In this mode, the prescriptive action is optimized, as the solution delivers the corrective action at the right time to the right place, equipment, device, system or person ideally suited to carry it out. In its most advanced uses, this mode may extend well beyond the analyzed process to include external components such as supply chains and customer experience.

Use cases of this mode are currently uncommon in industrial settings, but they are being employed in consumer-facing industries. Consider a cable television customer interacting with a call center agent to reduce or cancel service. Upon completion of the call, the agent enters information into a customer care system, which then sends the data to an analytics solution.

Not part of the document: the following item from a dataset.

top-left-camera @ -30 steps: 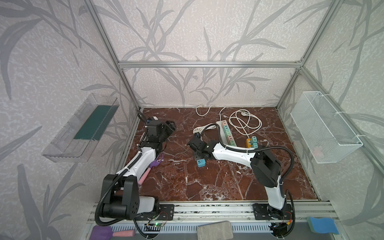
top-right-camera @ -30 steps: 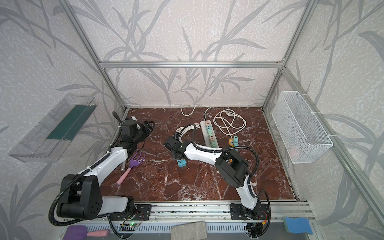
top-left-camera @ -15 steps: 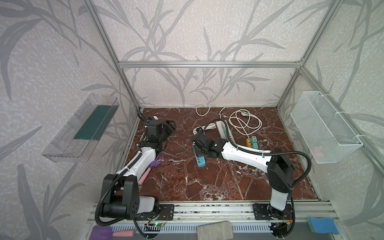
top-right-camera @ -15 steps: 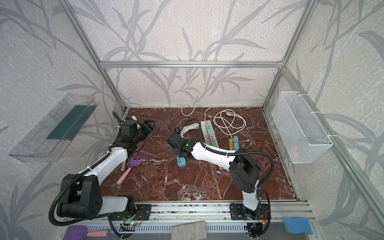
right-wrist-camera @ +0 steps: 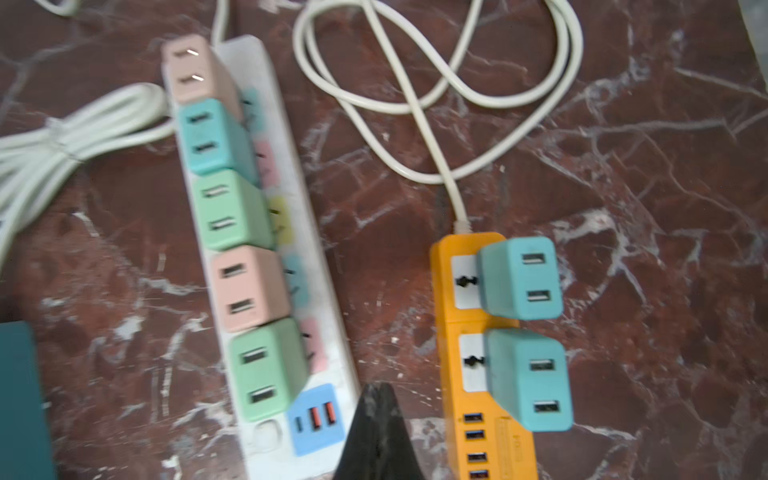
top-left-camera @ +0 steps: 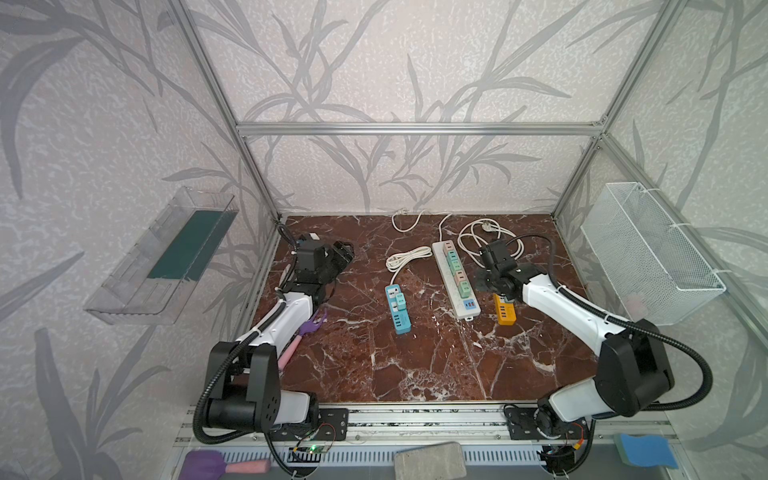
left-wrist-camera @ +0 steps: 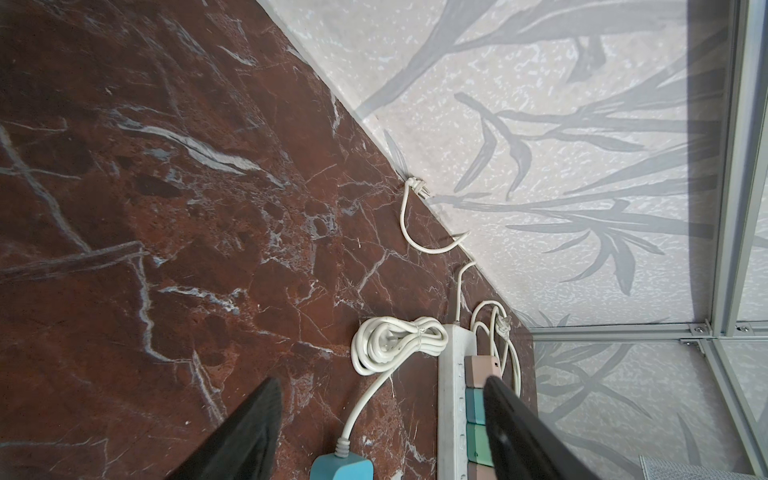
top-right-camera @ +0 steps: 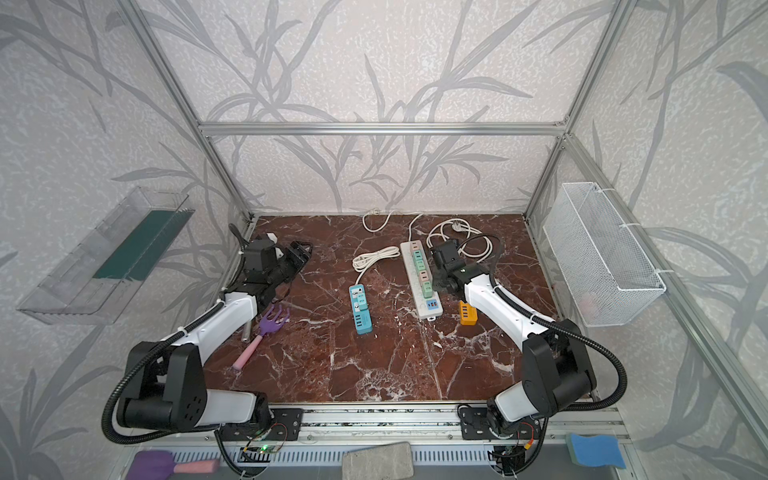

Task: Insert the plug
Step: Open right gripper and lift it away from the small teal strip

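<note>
A mint plug (top-left-camera: 400, 300) (top-right-camera: 362, 299) stands upright in the blue power strip (top-left-camera: 398, 309) (top-right-camera: 360, 309) at the floor's middle. My right gripper (top-left-camera: 488, 286) (top-right-camera: 449, 286) hangs off to its right, above the gap between the white strip (top-left-camera: 455, 278) (right-wrist-camera: 266, 232) and the orange strip (top-left-camera: 505, 311) (right-wrist-camera: 482, 374). In the right wrist view this gripper (right-wrist-camera: 376, 390) is shut with nothing in it. My left gripper (top-left-camera: 345, 253) (left-wrist-camera: 382, 379) is open and empty at the far left, facing the blue strip's cord end (left-wrist-camera: 340, 467).
Several pastel plugs fill the white strip, and two teal plugs (right-wrist-camera: 519, 278) sit in the orange one. White cords (top-left-camera: 490, 237) lie at the back. A purple rake (top-left-camera: 307, 332) lies by the left arm. A wire basket (top-left-camera: 648, 253) hangs on the right wall.
My right gripper has left the blue strip, swung right to between the white and orange strips, and shut. The mint plug stays in the blue strip. The left arm has not moved.
</note>
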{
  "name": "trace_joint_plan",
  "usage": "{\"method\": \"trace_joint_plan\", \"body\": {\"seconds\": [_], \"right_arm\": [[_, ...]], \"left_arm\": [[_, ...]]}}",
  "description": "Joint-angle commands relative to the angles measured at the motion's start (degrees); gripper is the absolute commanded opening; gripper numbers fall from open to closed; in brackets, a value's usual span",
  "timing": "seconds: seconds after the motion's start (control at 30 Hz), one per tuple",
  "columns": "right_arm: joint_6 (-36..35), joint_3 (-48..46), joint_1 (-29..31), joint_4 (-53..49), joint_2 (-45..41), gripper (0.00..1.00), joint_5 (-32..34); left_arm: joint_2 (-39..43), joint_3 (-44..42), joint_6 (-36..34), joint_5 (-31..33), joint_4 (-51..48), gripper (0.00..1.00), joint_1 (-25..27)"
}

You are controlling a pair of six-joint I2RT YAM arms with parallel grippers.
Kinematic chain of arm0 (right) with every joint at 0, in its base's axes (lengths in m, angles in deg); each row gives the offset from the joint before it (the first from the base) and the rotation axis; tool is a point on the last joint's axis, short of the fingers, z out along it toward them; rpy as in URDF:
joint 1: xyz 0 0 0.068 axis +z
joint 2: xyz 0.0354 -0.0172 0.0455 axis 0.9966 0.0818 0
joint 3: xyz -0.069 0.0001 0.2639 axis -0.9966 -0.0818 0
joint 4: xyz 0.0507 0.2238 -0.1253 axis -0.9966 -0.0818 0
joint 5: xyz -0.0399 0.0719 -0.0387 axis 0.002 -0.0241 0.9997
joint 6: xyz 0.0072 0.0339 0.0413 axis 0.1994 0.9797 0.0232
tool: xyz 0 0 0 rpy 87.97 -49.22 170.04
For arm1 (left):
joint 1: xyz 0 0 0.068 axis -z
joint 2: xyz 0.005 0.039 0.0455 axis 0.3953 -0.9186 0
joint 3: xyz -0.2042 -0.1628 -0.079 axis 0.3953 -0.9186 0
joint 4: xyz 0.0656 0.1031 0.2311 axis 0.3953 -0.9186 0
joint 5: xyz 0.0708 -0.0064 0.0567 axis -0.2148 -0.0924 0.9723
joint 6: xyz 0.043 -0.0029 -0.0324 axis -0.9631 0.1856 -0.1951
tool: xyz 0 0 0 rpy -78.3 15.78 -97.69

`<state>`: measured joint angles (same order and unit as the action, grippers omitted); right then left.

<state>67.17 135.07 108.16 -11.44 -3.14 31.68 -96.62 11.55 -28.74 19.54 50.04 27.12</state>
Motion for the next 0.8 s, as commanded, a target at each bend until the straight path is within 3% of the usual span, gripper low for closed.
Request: {"method": "trace_joint_plan", "body": {"seconds": [0.0, 0.07, 0.33, 0.77], "right_arm": [[-1.56, -1.8, -1.18, 0.24, 1.15, 0.0, -4.42], [-1.98, -1.75, -1.67, 0.07, 3.83, 0.0, -6.91], [0.52, -3.83, -2.29, 3.17, 10.54, 0.0, -6.4], [6.6, -4.61, 5.16, 13.97, 14.76, 0.0, -21.55]], "left_arm": [[-0.83, 0.68, 1.0, -1.2, 1.47, 0.76, -0.16], [-1.01, 0.68, 1.08, -1.5, 1.56, 0.75, -0.2], [-1.29, 0.63, 0.91, -1.99, 2.26, 0.75, 0.18], [-1.78, 0.58, 1.14, -2.9, 3.14, 0.74, 0.21]]}}
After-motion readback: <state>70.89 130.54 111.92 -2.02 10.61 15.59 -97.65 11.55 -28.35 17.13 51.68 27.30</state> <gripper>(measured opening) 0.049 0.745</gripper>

The analytic can integrate massive amounts of historic and real-time information: cohort, social media sentiment, customer communication preferences, work history, billing error, current promotions, etc. Using this data, the analysis identifies the next best action for the company for this customer. And if built to do so, it can also adapt its decision making as new data is ingested.

The prescriptive action could be pushed to an agent for a follow up on a specific date and time using a tailored offer. It could automate the delivery of that same or different offer out to the customer’s mobile phone. It could even do both at different times if that is the highest probable pathway to achieve the desired outcome.

Prescriptive Analytics Are Process Intensive

For industrial uses, it is currently difficult to deliver advanced prescriptive analytics beyond tightly defined use cases. This has more to do with end user business processes than limitations inherent in the solutions themselves.

Prescriptive Analytics Implementing prescriptive solutions built upon predictive models requires high-level commitment by end users and intensive change management. There are two main reasons:

It requires organizations to be proactive with processes, which typically requires a major cultural reorientation. This means organizations often must redesign existing processes that have been created for reactive work and/or support them in different ways. Systems, equipment, and devices must be able to support this reorientation.

The further analytics move past insight into action, the more organizations will need to integrate and coordinate processes and data across systems, people, and equipment. At a point, redesigning traditional approaches won’t be sufficient. Instead, entire workflows will need to be created, implemented, adopted, and supported.

This reorientation is complex and process intensive. Companies engaged in it must be comfortable with actions based on probabilities, rather than historic, verifiable views or gut feel based on experience.

Recommendations

Integrating prescriptive analytics into a business is challenging. It requires a level of commitment to change that is not often found in industrial settings where processes are rigidly embedded. In addition, solutions that include prescriptive analytics are still in the infancy of development in industrial markets. However, the outcome prescriptive approaches deliver should be your goal as you grow your analytics capabilities. The benefits are potentially transformational.

Based on ARC research and analysis, we recommend the following for industrial organizations:

Pilot a use case in which the prescriptive solution is evident and the processes and data are well understood. Keeping it simple maximizes your chances for success while minimizing the organizational angst associated with change management.
Rely on your solution provider partner. Solution providers are beginning to integrate their industry knowledge into their analytics solutions, particularly for asset management. Leverage that expertise when it comes to how to integrate knowledge bases into analytic-driven processes.
Consider the potential of prescriptive analytics using augmented reality (AR), particularly in the field. This may seem like adding “fuel to the fire” of analytics complexity, but AR is a natural extension for prescriptive action. By combining analytics, remote subject matter experts, a mobile AR device, and field workers, prescriptive actions are possible at the point of decision making. The efficiency, safety, and cost benefits alone are worth the effort required.